Зато, похоже, были сняты с показа старые ужасы, в которых он забывал одеться или неподготовленным сдавал экзамен. Не так уж худо ему жилось во сне.

Бывали дни, когда он не мог избавиться от тревожного чувства. Где-то в мозгу засела беспричинная, иррациональная уверенность, что мучители с Лаконии непременно его отыщут. Более оправданным был страх перед теми, кто скрывался за вратами. Перед апокалипсисом, уничтожившим строителей врат и теперь нацелившимся на человечество.

Если взглянуть в таком свете, возможно, все с ним было в порядке. Наверное, при таком положении дел ощущения, которые он до лаконского плена счел бы безумием, были здравыми и нормальными. И все-таки жаль, что он не всегда отличал вибрацию неровной работы двигателя от собственной дрожи.

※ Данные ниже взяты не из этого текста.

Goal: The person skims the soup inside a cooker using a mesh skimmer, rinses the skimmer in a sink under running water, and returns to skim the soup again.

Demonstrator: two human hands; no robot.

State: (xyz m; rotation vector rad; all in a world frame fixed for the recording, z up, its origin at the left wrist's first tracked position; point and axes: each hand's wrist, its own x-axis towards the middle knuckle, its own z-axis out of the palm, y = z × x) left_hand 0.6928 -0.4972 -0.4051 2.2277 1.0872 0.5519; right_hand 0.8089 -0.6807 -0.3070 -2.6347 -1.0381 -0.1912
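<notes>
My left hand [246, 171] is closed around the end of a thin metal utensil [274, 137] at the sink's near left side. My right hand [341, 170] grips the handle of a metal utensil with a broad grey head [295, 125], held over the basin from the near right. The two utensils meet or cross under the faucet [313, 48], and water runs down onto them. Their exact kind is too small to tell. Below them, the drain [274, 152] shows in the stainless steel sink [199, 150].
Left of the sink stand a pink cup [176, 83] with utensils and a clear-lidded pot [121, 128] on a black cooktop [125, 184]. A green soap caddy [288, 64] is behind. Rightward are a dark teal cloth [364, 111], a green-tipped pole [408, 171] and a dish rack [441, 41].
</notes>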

Лифт остановился, Джим покинул кабину и свернул к камбузу. Тихий ритмичный стук собачьего хвоста по палубе подсказал ему, что Тереза с Ондатрой пришли раньше него. И Амос – черноглазый, серокожий, восставший из мертвых – тоже был там, сидел за столом и, как всегда, по-хозяйски радушно улыбался. Джим не видел, как лаконская охрана прострелила ему затылок, но знал, что за дроны заново собрали обрывки человеческой плоти. Наоми все еще не могла решить для себя, считать ли его тем Амосом, что много лет летал с ними механиком, или механизмом чужаков, вообразившим себя Амосом потому, что создан из его тела и мозга. Джим решил, что Амос, даже если изменился внешне и нахватался обрывков знаний о древних чужаках, есть Амос. Обдумать этот вопрос глубже у него не хватало сил.